YOUR ASSIGNMENT → Find the line with "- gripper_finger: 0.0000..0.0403" in the listing below. Write it out exactly, along with every later line up to the final one.

━━━━━━━━━━━━━━━━━━━━━━━━━━━━━━

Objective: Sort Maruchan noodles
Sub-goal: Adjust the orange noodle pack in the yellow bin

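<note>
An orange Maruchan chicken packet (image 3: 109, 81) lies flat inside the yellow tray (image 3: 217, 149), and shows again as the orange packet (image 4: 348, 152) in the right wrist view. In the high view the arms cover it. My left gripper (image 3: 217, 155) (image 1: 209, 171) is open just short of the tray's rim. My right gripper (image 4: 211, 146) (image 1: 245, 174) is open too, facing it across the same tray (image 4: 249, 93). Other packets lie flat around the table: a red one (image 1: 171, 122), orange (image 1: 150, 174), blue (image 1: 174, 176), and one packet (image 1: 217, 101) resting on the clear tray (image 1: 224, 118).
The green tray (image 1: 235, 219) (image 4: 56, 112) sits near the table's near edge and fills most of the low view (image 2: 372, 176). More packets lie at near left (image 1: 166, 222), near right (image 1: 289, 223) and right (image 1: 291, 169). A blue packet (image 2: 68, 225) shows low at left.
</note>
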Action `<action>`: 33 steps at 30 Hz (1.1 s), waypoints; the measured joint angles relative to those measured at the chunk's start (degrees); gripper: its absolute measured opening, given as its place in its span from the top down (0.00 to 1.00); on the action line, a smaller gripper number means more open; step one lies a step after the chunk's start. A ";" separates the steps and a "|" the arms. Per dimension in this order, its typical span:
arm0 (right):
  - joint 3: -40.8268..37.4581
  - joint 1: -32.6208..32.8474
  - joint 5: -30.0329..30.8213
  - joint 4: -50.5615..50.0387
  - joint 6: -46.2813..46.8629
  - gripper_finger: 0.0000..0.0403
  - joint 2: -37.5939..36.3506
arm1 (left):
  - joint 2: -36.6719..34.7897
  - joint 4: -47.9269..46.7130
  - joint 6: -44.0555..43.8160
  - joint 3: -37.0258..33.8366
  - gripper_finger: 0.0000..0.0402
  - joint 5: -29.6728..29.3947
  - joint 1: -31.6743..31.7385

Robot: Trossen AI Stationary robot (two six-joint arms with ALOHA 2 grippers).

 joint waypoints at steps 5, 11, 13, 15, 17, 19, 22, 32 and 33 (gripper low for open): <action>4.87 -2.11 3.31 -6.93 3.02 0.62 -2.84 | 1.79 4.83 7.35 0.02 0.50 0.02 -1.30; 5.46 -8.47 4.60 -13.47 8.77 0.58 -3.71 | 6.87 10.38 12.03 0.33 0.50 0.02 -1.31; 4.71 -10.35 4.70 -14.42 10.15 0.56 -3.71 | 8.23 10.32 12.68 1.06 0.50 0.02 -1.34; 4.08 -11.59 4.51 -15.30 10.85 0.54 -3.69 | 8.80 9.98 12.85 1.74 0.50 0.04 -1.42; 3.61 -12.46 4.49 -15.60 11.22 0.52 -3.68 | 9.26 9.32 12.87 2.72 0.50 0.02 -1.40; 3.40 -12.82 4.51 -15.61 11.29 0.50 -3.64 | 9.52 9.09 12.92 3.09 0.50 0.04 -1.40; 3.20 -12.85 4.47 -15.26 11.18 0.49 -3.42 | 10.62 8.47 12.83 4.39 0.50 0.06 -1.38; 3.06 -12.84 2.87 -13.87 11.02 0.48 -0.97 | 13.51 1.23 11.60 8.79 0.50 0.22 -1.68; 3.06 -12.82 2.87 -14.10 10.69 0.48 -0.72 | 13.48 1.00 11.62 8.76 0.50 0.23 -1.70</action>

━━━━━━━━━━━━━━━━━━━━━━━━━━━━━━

FINISHED EXERCISE →
  - gripper_finger: 0.0000..0.0403
  - joint 2: -37.5939..36.3506
arm1 (left):
  - joint 2: -36.6719..34.7897
  - joint 4: -47.9269..46.7130
  - joint 6: -44.0555..43.8160
  - joint 3: -37.0258..33.8366
  - gripper_finger: 0.0000..0.0402
  - joint 5: -29.6728..29.3947
  - joint 1: -31.6743..31.7385

Robot: Trossen AI Stationary robot (two six-joint arms with ALOHA 2 grippers).

 joint waypoints at steps 5, 11, 13, 15, 17, 19, 22, 32 and 33 (gripper low for open): <action>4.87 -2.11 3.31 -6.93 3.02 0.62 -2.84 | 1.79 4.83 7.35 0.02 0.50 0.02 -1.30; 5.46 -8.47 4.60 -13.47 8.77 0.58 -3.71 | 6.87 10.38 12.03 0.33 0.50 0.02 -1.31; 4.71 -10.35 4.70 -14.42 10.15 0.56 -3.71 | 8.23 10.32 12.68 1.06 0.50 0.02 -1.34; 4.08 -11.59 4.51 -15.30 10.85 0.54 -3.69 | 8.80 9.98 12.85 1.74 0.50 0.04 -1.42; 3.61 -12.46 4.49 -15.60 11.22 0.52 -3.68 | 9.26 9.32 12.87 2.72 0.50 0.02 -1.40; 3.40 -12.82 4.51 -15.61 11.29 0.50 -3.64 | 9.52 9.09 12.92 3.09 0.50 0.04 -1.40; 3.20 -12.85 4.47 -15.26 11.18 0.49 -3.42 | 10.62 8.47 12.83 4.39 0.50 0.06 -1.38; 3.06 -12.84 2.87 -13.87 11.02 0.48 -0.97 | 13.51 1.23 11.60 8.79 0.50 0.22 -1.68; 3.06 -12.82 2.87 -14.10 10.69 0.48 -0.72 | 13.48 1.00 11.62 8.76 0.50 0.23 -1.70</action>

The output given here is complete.